Eines ist klar: Unser Klima will geschützt sein.

 

Dabei lautet die Devise: „Es gibt nichts Gutes, außer man tut es.“ Die Energiewende findet gleich vor der Haustür statt, sie voranzutreiben, ist eine wichtige Aufgabe im Interesse der künftigen Generationen. Und da kann jeder etwas beitragen: Aufs Rad steigen, statt ins Auto? Auf Ökostrom umstellen mit dem neuen „Strom grün“ von DEW21? Regenerative Energien ausbauen im Unternehmen? Den Fuhrpark elektrisieren? Es gibt viele Wege, man muss sie nur gehen.

 

DEW21 treibt die Energiewende in der Region voran: Mit umweltfreundlicher Energieversorgung, mit Engagement vor Ort und mit klimafreundlichen Produkten und Dienstleistungen, die es leicht machen, auf nachhaltige Produkte umzusteigen. Das macht uns zum starken Partner für den Klimawandel in unserer Stadt.

 

Photovoltaik im Kommen

Neben eigenen DEW21-Photovoltaikanlagen nutzen 475 im DEW21-Contracting installierte Anlagen die Kraft der Sonne auf den Dächern Dortmunds. Das ergibt insgesamt 5,2 MW installierte Leistung und eine Erzeugung von jährlich rund 4,6 Millionen Kilowattstunden Ökostrom. Der Ausstoß von klimaschädlichem CO2 kann damit jährlich um rund 2.000 Tonnen reduziert werden.

 

Sonne und Wasser – eine Traumkombi!

Und weil Wasser und Sonne perfekt zusammenpassen, hat DEW21 auch den Bau einer Anlage bei ihrer Tochter in der Wassergewinnung, der Wasserwerke Westfalen GmbH (WWW), übernommen.
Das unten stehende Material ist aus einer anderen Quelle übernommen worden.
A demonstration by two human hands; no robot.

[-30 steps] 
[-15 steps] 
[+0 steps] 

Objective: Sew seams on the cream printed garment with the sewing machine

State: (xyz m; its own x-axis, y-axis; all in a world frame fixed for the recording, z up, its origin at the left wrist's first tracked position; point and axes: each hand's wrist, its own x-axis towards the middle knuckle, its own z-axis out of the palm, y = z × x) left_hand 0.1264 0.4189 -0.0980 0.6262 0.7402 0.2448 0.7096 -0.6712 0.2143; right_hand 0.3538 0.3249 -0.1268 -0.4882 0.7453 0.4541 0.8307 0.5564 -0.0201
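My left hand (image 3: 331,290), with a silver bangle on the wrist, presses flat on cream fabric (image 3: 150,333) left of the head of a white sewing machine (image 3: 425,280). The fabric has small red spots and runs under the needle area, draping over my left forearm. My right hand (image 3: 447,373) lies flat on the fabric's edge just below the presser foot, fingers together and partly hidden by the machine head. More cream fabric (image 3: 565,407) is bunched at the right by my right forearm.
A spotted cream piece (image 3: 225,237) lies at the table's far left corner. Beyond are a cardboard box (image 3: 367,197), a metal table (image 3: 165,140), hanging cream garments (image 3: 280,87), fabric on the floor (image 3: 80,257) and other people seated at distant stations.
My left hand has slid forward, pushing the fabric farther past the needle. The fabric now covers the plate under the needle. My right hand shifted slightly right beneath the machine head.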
Seit Oktober 2019 erzeugt sie auf dem Dach der Wasseraufbereitung in Echthausen jährlich rund 350.000 kWh CO2-freien Strom. Satte 1176 Module sind für die 375 kWP PV-Anlage (P für Peak =Spitzenleistung) auf der 2.800 m² großen Dachfläche installiert worden – einer Fläche, die fast so groß ist, wie ein Fußballfeld.

 

„Die Energiewende ist technologisch wie auch volkswirtschaftlich Deutschlands größte Herausforderung der Gegenwart. Als kommunaler Versorger treiben wir sie in der Region mit Partnern aktiv voran,“ betont DEW21-Geschäftsführer Peter Flosbach. „Dass wir WWW bei dem regenerativen Großbauprojekt unterstützen konnten, von der Machbarkeitsstudie über die Prüfung der Wirtschaftlichkeit und der gesetzlichen Vorgaben bis zur technischen Realisierung, freut uns sehr.“

 

Der Bau weiterer PV-Anlagen in der Wassergewinnung soll folgen, als nächstes im WWW-Wasserwerk Schwerte-Westhofen.